Technical specifications
- Chassis: LMP2-based carbon fibre monocoque
- Suspension: Double wishbones, pushrods actuated springs and dampers, anti-roll bar
- Engine: Autotecnica Motori 2.9 L (177.0 cu in) 90° V6 twin turbocharged mid-engine
- Transmission: 7-speed
- Power: 697 hp (520 kW; 707 PS)
- Weight: 1,030 kg (2,271 lb)
- Fuel: TotalEnergies (WEC)
- Lubricants: Motul
- Brakes: Ventilated carbon ceramic discs
- Tyres: Michelin

Competition history
- Notable entrants: McLaren United AS

= McLaren MCL-HY =

Sports prototype racing car

The McLaren MCL-HY is an upcoming LMDh sports prototype designed by McLaren and built by Dallara to compete in the Hypercar category in the 2027 FIA World Endurance Championship.

== Background ==
On 10 April 2025, McLaren declared their intentions to compete in the Hypercar class in the 2027 FIA World Endurance Championship. On 13 June, they shared details of their programme, confirming Dallara as the chassis supplier, Autotecnica Motori as the engine manufacturer, and United Autosports as the team to run their cars in the series. A full-scale concept model of the car was displayed at the 2025 24 Hours of Le Mans. Shortly after the unveiling, McLaren confirmed simultaneous production of a track-only equivalent of the race car given to select customers for use in organized track day events, launching the "Project: Endurance" programme.
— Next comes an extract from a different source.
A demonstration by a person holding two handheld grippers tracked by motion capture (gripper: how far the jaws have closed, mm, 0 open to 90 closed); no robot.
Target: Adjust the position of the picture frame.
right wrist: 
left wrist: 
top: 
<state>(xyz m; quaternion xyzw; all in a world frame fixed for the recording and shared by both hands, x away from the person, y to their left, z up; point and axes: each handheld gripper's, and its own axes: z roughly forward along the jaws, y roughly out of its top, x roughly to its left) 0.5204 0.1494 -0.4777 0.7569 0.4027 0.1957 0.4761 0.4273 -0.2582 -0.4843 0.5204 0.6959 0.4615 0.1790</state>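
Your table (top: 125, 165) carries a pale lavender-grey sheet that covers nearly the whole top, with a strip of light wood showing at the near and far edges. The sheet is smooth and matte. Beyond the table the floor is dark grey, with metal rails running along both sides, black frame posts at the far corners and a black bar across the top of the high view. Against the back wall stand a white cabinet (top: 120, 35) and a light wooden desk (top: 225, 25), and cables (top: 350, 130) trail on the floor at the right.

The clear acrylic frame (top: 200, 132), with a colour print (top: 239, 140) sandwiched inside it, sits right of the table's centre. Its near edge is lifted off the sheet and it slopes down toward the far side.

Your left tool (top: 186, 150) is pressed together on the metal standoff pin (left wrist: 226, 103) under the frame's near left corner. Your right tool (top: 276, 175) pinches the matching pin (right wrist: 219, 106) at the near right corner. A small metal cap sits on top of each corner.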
McLaren presented a revised version of the car eleven months later on 4 May 2026 ahead of private track testing, now carrying the name MCL-HY, in line with their Formula One cars which also carry the "MCL" prefix. Mikkel Jensen, Grégoire Saucy, Richard Verschoor, and Ben Hanley were confirmed to take part in the testing program.
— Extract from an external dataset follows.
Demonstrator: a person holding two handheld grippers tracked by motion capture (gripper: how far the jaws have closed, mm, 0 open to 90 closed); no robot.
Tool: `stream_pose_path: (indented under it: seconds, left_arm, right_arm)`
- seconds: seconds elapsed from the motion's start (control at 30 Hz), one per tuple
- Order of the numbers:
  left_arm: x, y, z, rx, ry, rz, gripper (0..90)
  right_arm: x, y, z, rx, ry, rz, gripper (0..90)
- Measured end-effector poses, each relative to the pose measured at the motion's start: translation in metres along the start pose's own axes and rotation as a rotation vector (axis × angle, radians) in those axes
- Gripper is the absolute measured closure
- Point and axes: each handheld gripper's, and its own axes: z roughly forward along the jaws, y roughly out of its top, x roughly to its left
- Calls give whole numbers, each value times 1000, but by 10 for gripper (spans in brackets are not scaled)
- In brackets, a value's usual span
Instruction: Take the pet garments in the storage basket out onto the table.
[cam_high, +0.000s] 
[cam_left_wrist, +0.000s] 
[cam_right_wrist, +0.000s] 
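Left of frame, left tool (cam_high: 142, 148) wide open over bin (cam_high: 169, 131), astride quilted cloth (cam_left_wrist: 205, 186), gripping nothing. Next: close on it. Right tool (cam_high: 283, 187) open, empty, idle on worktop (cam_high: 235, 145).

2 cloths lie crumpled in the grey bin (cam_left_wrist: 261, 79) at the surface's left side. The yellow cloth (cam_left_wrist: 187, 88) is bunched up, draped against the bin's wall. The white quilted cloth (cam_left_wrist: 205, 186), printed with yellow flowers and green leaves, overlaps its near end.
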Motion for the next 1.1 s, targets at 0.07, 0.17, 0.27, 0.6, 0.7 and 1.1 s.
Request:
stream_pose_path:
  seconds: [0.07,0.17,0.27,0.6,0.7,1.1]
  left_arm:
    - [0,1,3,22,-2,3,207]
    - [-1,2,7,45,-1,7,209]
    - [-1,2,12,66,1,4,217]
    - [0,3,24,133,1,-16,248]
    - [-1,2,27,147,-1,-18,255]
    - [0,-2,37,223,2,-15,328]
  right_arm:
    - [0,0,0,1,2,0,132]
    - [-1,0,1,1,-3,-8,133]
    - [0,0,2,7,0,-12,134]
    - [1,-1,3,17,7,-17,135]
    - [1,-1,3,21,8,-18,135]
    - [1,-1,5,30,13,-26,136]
=== McLaren MCL-HY GTR ===
As part of the "Project: Endurance" customer programme, McLaren is set to develop the MCL-HY GTR, a track-only version of the MCL-HY. It is developed in-house simultaneously with the race car by McLaren, but will be sold to select customers under their automobile manufacturing counterpart McLaren Automotive. The MCL-HY GTR retains the same technical specifications as the race car.